Y lo mejor de Coltrane vino acompañado por el piano de Tyner: Africa Brass , Impressions , My Favorite Things y su exquisito A Love Supreme (65). Las innovaciones rítmicas de Tyner –muchas veces se denominó a sí mismo “percusionista frustrado”– y sus nuevos colores armónicos marcaron un punto de inflexión en la historia del jazz. Tyner no entiende el instrumento como un campo de pruebas sino más bien como la extensión de la propia personalidad. “Al principio, el piano es algo ajeno. Cuesta hacer una relación con él. Con el tiempo, se vuelve una extensión del propio cuerpo, y ya no puedes hacer con él nada muy diferente de lo que realmente sos”.

La revolución de McCoy fue progresiva: la serena comprensión y asimilación de un mundo nuevo o exploración de su propia tradición –el movimiento africanista lo tuvo de epicentro-. Ese modo de entender los cambios, marca un notable contrapunto con las fugas hacia el futuro y líneas plagadas de aristas que trazó la historia del impetuoso e inconformista Miles Davis.

Los tiempos en que McCoy ganaba presencia coincidieron con aquellos en los que Miles comenzaba a sentirse incómodo con ese papel de animador al que creía que los intelectuales blancos habían relegado a los músicos de la comunidad negra. La música de Miles aceleraba su salida del puro divertimento de salón, se volvía áspera mientras se apartaba de la tradición. Tal vez por eso, no era fácil para Miles encuadrar el estilo de Tyner. En su libro Miles y yo , Quincy Troupe, punzante -y seguramente conociendo por anticipado el juicio de Miles-, le exige una valoración pública sobre el sonido de McCoy Tyner. “Lo único que hace es aporrear el piano”, demuele Miles después de algunas reticencias. “Nunca ha tocado y nunca lo hará. Es un buen tipo, pero aunque le fuera la vida en ello, nunca podría tocar el piano”.

Tal vez ese juicio no haya influido en músicos y melómanos. De todas formas, tras su salida del cuarteto de Coltrane, en 1965, y la formación de su propio trío, Tyner tuvo que poner a prueba su tenacidad para tolerar las críticas.Recién con Sahara , su disco de 1972, apareció la llave que le abrió las puertas del mundo, que todavía quiere escucharlo en vivo y al que hoy, con 71 años, se entrega generosamente.

Sus giras son agotadoras y numerosas. Sin embargo, en un impasse que le deja un Festival de Jazz en la tórrida Mallorca, consigue responder algunas preguntas que le formula Clarín .

No es fácil encontrar un momento para entrevistarlo.

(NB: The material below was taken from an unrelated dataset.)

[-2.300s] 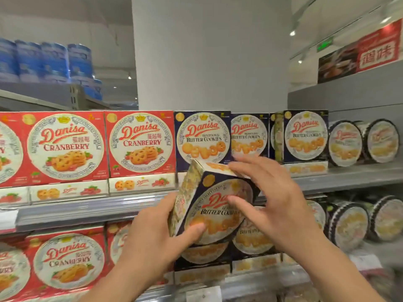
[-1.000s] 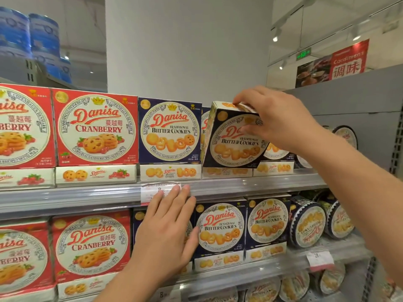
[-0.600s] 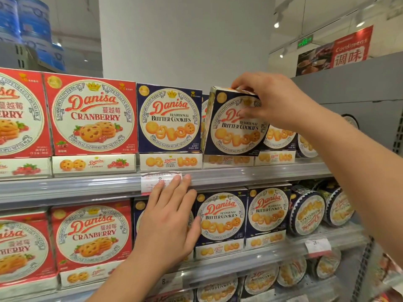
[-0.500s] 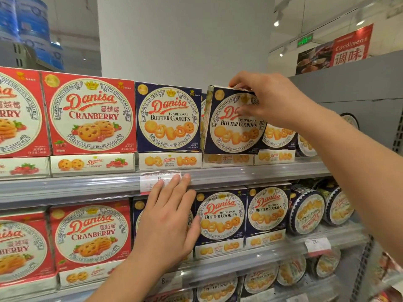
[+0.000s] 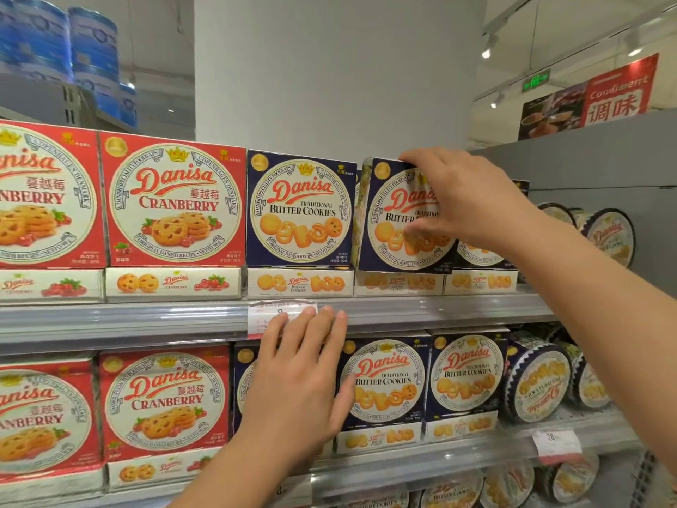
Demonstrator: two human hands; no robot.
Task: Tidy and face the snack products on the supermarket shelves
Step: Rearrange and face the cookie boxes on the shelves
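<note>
My right hand (image 5: 459, 199) grips a navy Danisa butter cookie box (image 5: 384, 229) by its top edge and front face on the upper shelf (image 5: 439, 308). That box stands a little turned, next to another navy butter cookie box (image 5: 300, 212) on its left. My left hand (image 5: 296, 379) presses flat, fingers straight, on the front of a navy butter cookie box (image 5: 242, 383) on the lower shelf, fingertips reaching the price label (image 5: 263, 313) on the upper shelf's rail.
Red Danisa cranberry boxes (image 5: 172, 203) fill the left of both shelves. Round cookie tins (image 5: 535, 383) stand at the right of the lower shelf, and more tins (image 5: 608, 236) at the right of the upper shelf. A white pillar (image 5: 337, 67) rises behind.
My right hand has carried the navy box up from between both hands to the upper shelf and stood it in the row. My left hand let go and now lies flat on a lower-shelf box.
</note>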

Vive en Nueva York, pero viaja mucho. ¿No es así?

Sí, toco todo lo que puedo. Me gusta conocer lugares, tocar para distintos públicos, conocer gente, culturas, conversar…

¿Y consigue alguna vez estar en su casa, disfrutar de hacer nada, escuchar música o ir al cine?

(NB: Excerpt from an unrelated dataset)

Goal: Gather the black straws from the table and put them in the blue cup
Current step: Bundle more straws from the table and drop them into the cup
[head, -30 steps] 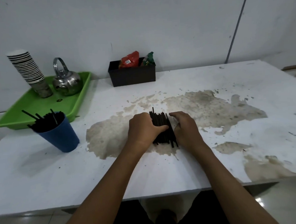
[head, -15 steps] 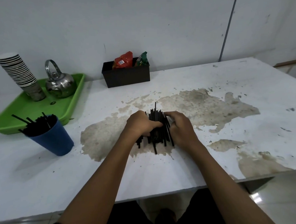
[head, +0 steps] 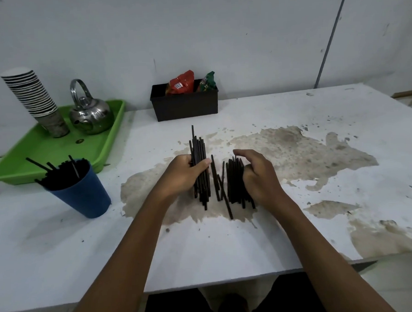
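Note:
My left hand grips a bundle of black straws at the middle of the stained white table, the bundle pointing away from me. Just to its right, several more black straws lie on the table, with a few loose ones between the two groups. My right hand rests against the right side of that lying group, its fingers curved over the straws without clearly holding them. The blue cup stands at the left, tilted, with several black straws sticking out of it.
A green tray at the back left carries a steel kettle and a tall stack of paper cups. A black box with snack packets stands against the wall. The table's near edge runs just in front of me.
The single pile has been split: my left hand has pulled one bundle to the left and my right hand has moved right with the rest. The camera came closer.

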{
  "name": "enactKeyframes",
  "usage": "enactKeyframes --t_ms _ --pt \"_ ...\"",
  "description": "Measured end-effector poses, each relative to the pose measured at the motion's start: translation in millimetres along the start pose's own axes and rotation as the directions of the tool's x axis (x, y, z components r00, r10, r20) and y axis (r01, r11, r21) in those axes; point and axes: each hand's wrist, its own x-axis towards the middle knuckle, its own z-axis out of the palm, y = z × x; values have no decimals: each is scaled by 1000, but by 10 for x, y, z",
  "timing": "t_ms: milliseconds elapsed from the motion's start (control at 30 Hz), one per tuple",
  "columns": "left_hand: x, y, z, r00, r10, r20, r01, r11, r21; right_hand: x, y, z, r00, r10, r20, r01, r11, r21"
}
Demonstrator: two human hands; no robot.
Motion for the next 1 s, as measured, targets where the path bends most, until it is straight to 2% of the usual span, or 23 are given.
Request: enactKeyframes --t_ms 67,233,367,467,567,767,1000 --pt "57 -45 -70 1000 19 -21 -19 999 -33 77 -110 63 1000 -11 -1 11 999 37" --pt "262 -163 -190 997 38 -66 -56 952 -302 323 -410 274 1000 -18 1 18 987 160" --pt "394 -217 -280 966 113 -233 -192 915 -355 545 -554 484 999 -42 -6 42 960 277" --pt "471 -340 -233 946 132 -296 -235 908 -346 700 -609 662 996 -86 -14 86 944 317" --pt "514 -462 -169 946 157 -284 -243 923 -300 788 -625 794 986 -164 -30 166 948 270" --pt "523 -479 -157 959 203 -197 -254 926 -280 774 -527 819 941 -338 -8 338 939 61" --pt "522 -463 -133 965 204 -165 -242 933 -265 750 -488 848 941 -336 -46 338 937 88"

A veces voy al cine. Eso ya es mucho para mí. Me gusta el cine y disfruto cuando actúa Danny Glover. Es un gran tipo, lo conozco personalmente, y le encanta la música.

¿Hay diferencias entre esas actuaciones tan libres, por los diferentes teatros del mundo, y un álbum pautado en el estudio? ¿Cómo se siente cuando finalmente entra en un estudio a grabar?

Sí, claro que hay diferencias. Cuando grabo quiero que las cosas queden muy bien, que el trabajo quede bien acabado. Pero también me gusta tocar en un club hasta cualquier hora, sin preocuparme demasiado por el paso del tiempo.

¿Toca en su casa?

Hace tiempo que no tengo piano en casa. Antes, cuando vivía en una casa más grande y criaba hijos, había espacio para un piano grande. Pero ahora no necesito tanto espacio, así que vivo en un lugar más pequeño. Tengo un teclado eléctrico, pero lo uso para componer. Cuando quiero tocar me voy hasta la casa Steinway, allí me prestan un piano. Después de todo, también venden pianos gracias a mí.